#### [PROBLEM DETAILS]
Pull every line containing "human" out of the listing below.

○ ○ ○ ○ ○

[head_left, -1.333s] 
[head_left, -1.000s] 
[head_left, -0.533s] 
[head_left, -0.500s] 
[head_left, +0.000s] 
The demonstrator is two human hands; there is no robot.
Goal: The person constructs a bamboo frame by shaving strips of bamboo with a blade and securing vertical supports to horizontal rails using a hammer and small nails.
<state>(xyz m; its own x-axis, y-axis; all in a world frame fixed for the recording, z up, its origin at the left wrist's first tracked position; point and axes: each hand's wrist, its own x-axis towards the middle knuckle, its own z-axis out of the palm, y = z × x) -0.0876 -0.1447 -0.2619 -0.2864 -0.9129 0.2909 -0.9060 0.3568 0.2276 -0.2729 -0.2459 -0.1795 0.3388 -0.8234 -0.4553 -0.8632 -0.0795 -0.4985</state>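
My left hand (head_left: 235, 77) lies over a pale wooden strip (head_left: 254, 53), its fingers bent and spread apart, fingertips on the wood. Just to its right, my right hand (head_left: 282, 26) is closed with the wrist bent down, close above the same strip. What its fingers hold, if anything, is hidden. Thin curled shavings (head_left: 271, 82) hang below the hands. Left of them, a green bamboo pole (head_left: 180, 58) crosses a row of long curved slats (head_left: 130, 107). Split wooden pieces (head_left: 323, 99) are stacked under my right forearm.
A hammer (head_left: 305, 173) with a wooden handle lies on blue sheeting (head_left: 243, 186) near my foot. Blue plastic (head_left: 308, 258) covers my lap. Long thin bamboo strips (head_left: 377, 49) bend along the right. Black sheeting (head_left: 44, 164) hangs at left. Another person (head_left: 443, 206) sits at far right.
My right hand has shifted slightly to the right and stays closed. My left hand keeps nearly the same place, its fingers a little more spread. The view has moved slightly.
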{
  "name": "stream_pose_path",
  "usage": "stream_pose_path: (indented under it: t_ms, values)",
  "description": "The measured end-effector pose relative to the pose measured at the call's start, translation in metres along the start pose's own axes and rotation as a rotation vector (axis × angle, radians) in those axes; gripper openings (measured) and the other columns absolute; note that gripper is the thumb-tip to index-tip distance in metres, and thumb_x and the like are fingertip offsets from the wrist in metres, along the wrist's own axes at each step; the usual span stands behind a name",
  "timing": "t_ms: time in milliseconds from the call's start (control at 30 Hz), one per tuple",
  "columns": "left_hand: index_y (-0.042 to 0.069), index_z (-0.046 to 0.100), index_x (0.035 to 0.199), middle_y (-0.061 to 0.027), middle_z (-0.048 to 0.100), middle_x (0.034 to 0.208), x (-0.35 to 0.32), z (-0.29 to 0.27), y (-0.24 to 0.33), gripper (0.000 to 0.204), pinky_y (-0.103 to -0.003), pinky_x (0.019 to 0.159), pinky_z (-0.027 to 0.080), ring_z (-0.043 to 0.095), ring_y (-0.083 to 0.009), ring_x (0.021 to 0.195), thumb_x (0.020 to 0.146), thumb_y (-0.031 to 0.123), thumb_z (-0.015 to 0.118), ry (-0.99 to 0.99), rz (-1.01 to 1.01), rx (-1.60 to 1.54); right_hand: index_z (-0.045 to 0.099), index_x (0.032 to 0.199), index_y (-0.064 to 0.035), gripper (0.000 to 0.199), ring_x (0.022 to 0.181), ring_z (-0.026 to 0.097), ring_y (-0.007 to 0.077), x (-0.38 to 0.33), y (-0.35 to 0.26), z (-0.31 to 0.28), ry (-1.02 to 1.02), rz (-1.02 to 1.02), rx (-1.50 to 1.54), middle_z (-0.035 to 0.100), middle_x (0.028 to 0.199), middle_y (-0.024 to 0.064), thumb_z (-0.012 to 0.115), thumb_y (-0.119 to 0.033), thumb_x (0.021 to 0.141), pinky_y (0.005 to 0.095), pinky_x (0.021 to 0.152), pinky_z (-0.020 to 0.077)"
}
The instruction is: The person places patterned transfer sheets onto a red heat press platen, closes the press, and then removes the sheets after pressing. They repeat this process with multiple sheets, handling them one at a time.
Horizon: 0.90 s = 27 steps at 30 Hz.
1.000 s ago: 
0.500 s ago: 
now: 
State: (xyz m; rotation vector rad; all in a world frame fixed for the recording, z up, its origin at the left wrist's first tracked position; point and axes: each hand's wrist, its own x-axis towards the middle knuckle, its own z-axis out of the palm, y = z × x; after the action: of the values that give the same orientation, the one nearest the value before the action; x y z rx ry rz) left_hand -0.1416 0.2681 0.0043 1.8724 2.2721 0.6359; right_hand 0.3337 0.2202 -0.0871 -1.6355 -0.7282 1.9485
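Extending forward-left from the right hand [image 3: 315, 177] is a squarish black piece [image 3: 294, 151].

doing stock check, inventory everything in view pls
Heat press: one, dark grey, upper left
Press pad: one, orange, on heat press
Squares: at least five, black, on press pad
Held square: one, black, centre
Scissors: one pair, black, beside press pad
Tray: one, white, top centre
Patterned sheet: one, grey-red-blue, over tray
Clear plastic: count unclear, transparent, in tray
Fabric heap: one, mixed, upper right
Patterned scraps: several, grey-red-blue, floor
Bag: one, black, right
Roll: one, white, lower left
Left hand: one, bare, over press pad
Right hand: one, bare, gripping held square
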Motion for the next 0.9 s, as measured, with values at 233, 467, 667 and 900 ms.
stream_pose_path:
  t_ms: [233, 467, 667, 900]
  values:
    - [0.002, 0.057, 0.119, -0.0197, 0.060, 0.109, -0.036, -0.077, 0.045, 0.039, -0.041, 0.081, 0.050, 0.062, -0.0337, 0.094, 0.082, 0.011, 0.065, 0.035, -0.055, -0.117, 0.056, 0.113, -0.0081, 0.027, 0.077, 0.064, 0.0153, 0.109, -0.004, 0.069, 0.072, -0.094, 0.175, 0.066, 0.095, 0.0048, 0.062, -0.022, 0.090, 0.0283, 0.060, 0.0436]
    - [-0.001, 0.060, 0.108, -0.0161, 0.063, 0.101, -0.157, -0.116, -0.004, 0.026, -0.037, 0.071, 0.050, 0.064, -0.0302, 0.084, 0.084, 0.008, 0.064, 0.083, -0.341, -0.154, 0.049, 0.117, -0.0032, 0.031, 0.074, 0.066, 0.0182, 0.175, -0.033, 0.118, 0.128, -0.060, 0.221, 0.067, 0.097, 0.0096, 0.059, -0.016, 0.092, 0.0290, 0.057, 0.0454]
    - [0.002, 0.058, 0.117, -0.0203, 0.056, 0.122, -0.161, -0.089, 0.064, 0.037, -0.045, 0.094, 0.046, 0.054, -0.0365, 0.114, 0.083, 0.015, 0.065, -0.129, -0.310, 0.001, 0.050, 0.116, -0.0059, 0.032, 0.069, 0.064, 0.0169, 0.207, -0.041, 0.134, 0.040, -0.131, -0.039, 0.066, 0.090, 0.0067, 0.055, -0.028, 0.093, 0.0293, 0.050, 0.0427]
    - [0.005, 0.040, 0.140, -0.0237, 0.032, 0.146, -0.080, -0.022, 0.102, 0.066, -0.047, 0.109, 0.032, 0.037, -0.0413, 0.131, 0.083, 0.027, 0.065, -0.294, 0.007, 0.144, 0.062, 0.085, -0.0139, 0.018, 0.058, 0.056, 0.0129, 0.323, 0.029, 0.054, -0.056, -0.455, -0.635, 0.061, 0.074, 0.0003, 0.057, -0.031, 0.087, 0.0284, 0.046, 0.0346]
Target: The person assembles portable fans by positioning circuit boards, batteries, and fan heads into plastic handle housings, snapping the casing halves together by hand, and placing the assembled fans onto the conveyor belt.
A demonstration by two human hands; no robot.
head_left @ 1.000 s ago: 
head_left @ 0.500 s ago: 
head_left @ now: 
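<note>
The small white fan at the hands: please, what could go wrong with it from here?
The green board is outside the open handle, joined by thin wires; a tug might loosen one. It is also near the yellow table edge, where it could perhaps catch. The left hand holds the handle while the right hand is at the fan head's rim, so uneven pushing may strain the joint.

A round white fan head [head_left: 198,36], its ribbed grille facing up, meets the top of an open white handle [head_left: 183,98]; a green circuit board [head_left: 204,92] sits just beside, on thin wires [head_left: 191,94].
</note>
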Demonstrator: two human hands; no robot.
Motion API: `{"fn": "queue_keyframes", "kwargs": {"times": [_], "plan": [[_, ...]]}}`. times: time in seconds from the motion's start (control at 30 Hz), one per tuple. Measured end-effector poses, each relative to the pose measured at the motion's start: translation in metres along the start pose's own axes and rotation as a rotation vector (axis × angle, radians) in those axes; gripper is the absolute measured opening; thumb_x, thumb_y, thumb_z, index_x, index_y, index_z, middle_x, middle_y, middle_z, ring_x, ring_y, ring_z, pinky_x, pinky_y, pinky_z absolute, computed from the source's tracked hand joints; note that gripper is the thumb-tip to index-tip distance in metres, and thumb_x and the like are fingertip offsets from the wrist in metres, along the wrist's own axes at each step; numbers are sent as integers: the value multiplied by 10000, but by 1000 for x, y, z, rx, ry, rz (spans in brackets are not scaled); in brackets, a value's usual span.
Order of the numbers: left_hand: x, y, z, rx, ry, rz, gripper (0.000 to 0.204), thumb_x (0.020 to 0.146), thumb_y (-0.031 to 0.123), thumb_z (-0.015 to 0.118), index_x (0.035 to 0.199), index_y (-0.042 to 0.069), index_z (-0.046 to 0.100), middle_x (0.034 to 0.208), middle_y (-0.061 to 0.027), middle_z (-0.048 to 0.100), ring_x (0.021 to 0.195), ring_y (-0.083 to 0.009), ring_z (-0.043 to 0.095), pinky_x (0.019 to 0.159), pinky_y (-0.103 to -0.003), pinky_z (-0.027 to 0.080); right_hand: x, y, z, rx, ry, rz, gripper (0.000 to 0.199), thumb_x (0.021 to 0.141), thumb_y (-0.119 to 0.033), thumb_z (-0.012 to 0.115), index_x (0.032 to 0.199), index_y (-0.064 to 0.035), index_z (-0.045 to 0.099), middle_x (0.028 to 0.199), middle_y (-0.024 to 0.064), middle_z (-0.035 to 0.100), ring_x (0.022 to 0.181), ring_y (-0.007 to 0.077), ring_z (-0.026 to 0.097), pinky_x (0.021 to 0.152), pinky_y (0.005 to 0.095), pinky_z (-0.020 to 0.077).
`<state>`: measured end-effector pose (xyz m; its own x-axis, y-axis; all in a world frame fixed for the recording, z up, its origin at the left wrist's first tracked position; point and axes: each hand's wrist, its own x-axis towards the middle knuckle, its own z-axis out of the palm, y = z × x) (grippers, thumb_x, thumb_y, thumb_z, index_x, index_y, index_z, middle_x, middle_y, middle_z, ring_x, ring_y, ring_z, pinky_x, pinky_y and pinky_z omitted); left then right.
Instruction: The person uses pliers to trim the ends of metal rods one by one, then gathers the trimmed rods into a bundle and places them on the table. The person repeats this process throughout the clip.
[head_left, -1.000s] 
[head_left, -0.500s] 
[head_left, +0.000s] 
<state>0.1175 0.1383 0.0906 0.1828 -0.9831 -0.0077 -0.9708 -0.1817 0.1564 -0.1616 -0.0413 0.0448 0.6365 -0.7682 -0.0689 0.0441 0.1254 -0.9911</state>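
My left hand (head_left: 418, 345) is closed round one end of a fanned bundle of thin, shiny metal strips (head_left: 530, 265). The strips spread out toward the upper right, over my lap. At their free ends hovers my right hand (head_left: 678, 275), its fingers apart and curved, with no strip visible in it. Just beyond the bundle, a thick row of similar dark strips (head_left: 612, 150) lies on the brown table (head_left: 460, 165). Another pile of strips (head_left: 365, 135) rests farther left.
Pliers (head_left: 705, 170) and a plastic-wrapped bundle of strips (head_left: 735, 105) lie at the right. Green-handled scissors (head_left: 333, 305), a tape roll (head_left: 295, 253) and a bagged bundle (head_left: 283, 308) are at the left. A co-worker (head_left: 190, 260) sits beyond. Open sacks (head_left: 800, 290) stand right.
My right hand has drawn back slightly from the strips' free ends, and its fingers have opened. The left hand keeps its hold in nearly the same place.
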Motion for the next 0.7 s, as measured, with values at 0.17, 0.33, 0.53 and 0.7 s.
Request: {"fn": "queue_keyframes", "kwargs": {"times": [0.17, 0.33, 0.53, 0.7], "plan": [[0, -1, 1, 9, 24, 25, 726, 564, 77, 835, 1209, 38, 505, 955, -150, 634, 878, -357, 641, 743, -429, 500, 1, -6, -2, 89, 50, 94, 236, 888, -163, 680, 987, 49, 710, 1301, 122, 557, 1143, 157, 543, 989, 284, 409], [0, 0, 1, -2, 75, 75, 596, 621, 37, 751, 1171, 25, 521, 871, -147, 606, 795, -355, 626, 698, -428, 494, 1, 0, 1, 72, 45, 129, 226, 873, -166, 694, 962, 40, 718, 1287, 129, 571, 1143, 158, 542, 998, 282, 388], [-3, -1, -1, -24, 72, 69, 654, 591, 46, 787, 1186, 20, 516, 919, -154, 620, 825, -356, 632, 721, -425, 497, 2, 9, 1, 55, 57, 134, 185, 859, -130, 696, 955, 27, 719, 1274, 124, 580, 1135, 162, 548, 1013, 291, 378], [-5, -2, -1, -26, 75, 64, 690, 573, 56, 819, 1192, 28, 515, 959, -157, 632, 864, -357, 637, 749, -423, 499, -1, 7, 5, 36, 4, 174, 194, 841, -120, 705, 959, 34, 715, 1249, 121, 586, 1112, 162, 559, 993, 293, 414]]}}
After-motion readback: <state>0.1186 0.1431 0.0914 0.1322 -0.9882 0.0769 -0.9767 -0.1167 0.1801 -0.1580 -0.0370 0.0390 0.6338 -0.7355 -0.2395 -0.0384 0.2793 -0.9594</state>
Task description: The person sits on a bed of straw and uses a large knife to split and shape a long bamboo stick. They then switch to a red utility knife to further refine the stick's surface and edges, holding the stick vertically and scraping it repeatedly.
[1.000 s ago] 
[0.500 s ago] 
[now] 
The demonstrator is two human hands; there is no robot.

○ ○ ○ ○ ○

#### [WRITTEN SOLUTION]
The demonstrator is two human hands; there is no robot.
A demonstration by two human hands; no robot.
Demonstrator: two human hands; no robot.
The demonstrator is two human hands; there is no robot.

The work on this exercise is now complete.